# What is expected
What lines in this listing contain the string "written"? Report each one by copying it.

# Supplied records
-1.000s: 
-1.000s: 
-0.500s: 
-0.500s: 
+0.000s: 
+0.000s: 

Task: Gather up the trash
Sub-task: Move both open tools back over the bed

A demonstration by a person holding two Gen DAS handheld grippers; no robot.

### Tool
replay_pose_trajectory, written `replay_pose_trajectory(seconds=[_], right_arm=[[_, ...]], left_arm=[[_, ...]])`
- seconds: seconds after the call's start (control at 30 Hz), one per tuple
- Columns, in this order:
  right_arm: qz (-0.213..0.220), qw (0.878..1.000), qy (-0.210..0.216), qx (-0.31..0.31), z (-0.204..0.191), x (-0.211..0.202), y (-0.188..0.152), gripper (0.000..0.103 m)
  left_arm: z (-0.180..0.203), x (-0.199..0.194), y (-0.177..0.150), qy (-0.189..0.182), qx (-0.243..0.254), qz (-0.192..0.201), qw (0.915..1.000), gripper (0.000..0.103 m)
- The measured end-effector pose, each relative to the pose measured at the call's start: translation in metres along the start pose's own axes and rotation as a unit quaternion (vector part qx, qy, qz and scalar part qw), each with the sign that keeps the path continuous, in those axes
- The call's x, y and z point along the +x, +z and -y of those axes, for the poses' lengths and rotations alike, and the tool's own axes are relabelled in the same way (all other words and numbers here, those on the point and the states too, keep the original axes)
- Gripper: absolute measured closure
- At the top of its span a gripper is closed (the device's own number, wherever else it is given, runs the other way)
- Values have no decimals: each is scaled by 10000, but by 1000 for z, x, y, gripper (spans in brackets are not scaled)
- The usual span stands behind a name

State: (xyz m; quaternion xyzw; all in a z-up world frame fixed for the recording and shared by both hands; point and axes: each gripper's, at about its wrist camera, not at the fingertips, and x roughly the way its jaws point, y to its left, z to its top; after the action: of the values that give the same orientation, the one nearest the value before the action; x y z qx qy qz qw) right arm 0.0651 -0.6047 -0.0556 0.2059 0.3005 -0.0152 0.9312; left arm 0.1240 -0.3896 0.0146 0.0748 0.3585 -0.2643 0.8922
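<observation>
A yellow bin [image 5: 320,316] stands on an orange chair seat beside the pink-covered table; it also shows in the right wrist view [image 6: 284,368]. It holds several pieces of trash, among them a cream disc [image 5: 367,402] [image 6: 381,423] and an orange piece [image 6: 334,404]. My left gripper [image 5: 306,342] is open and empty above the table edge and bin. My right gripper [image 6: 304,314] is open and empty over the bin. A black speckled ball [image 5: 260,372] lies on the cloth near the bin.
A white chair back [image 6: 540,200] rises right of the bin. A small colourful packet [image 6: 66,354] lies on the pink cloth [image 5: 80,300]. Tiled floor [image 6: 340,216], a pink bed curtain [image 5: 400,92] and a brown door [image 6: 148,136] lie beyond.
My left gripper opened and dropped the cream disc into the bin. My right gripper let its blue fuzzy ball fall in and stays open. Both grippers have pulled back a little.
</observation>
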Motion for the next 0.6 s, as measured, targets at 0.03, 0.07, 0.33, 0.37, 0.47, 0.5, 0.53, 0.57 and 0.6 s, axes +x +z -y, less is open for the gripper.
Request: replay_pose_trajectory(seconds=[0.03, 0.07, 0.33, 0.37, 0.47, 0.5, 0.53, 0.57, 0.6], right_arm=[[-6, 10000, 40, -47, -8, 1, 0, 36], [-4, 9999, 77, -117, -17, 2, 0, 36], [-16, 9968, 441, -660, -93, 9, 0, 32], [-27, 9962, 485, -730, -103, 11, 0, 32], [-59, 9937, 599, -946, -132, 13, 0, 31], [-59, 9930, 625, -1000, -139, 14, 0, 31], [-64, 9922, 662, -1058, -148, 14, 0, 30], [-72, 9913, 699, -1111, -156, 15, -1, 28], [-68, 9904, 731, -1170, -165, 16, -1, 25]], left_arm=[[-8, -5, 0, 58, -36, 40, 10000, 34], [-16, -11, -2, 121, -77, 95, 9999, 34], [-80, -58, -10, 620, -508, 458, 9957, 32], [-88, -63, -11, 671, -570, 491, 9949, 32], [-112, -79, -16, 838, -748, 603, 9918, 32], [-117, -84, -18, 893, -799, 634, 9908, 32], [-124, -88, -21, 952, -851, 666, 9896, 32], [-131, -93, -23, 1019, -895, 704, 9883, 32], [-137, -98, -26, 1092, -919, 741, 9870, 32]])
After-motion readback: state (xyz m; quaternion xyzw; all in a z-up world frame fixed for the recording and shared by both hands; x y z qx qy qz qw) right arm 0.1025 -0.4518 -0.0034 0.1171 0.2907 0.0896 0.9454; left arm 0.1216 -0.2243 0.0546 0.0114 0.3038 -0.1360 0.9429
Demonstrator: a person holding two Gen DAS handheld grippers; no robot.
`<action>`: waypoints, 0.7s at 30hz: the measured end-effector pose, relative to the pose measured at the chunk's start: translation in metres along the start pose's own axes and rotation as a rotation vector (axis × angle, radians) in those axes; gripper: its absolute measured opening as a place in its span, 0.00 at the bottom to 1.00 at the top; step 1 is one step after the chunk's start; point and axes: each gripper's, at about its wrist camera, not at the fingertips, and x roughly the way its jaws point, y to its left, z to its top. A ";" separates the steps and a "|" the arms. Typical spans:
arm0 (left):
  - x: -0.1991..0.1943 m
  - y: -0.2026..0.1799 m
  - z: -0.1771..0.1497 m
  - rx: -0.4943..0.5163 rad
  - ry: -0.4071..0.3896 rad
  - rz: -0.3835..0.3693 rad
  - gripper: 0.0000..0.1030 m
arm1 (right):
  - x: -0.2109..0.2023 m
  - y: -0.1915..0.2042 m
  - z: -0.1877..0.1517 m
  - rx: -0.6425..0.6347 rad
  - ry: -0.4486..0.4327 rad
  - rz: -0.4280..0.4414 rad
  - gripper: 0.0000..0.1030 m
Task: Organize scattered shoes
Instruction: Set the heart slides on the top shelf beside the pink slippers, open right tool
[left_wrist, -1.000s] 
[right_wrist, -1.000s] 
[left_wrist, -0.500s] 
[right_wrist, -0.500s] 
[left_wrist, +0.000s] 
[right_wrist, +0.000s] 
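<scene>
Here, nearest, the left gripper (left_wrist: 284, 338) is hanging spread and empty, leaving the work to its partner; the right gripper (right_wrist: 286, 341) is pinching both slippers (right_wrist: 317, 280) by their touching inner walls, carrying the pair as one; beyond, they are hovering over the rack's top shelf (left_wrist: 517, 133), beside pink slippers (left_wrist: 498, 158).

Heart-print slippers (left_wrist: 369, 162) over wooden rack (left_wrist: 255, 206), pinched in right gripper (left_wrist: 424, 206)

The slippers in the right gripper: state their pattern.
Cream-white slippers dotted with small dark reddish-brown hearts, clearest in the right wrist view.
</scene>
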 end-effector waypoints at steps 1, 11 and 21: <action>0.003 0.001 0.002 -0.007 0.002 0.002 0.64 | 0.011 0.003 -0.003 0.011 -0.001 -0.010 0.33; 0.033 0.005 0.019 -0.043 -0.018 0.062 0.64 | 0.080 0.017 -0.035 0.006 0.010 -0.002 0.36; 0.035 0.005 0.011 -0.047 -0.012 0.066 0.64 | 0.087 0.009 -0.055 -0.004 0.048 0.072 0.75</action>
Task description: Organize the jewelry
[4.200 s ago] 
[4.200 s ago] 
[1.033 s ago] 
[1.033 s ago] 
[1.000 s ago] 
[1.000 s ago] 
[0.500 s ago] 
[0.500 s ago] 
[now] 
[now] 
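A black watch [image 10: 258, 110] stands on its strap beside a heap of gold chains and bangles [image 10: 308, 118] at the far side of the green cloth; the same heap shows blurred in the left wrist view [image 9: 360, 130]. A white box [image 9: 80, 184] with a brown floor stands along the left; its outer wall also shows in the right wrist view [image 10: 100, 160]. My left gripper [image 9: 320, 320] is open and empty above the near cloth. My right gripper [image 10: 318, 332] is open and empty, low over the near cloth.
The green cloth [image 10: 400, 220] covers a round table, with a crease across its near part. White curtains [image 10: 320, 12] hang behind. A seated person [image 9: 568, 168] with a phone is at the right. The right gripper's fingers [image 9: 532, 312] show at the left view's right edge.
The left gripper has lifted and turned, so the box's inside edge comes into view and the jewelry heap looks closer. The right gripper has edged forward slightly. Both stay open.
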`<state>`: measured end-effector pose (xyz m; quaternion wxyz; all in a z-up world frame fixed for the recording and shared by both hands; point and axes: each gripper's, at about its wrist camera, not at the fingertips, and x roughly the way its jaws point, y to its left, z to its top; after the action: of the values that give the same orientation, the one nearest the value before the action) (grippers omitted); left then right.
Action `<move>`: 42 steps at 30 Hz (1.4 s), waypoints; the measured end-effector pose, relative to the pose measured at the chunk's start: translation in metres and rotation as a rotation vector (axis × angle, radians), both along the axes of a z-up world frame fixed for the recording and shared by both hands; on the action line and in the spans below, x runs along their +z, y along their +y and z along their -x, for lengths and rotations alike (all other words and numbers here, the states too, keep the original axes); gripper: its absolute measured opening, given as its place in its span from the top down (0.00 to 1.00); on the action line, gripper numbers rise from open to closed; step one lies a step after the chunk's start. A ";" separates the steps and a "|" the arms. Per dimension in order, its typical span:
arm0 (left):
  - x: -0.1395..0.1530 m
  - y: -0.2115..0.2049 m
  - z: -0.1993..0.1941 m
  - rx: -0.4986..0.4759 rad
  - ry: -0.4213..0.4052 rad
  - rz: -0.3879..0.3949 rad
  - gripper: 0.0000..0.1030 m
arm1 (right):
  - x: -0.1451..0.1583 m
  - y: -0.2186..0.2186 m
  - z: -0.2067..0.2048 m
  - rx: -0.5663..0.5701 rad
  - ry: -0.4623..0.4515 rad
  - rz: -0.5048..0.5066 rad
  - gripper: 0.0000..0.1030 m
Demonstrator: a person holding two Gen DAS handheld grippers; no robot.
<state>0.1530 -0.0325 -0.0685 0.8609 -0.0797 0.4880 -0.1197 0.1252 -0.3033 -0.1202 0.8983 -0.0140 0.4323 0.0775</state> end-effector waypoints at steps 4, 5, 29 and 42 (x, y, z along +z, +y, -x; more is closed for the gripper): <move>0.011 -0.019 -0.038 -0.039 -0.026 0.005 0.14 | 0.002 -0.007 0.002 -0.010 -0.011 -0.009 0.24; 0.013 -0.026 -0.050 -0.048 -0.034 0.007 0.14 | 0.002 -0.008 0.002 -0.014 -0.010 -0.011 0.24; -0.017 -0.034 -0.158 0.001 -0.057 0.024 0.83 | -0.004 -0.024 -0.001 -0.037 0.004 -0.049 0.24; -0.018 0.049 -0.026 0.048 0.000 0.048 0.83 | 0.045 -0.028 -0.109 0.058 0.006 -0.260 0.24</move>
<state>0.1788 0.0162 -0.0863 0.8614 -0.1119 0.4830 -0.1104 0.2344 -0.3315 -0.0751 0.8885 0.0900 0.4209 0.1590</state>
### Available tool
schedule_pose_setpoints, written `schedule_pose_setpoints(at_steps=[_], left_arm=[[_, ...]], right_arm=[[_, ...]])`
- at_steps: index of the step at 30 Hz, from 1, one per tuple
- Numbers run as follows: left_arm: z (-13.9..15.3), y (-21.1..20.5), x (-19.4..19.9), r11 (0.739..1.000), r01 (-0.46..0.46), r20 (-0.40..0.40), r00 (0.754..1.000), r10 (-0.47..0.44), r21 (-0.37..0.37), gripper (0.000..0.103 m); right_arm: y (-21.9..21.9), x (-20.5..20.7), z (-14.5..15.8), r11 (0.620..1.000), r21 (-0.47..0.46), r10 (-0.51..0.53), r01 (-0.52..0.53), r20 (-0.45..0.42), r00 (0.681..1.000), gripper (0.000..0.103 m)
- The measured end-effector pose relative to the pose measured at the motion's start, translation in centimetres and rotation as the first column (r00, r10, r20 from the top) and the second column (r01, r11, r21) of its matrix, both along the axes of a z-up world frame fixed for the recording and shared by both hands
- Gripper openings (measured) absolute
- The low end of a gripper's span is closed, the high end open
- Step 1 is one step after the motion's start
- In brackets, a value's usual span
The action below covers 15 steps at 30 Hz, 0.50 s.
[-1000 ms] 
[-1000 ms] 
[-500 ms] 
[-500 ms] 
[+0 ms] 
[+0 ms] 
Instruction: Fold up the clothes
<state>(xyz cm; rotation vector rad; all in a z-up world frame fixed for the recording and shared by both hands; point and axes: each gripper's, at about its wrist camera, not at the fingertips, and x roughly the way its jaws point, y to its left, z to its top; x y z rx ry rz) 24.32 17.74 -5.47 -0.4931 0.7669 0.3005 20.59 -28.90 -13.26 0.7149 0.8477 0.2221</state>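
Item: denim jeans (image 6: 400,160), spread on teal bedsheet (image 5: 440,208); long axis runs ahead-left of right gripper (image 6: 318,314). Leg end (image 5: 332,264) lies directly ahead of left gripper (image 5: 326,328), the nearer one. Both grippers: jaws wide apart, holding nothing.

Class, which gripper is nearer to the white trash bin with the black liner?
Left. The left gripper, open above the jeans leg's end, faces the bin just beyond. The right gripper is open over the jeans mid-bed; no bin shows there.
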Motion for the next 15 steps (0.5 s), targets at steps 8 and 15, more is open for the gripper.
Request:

# Reply
replay_pose_trajectory, written `replay_pose_trajectory(seconds=[_], right_arm=[[_, ...]], left_arm=[[_, ...]])`
schedule_pose_setpoints, written `schedule_pose_setpoints(at_steps=[_], left_arm=[[_, ...]], right_arm=[[_, ...]])`

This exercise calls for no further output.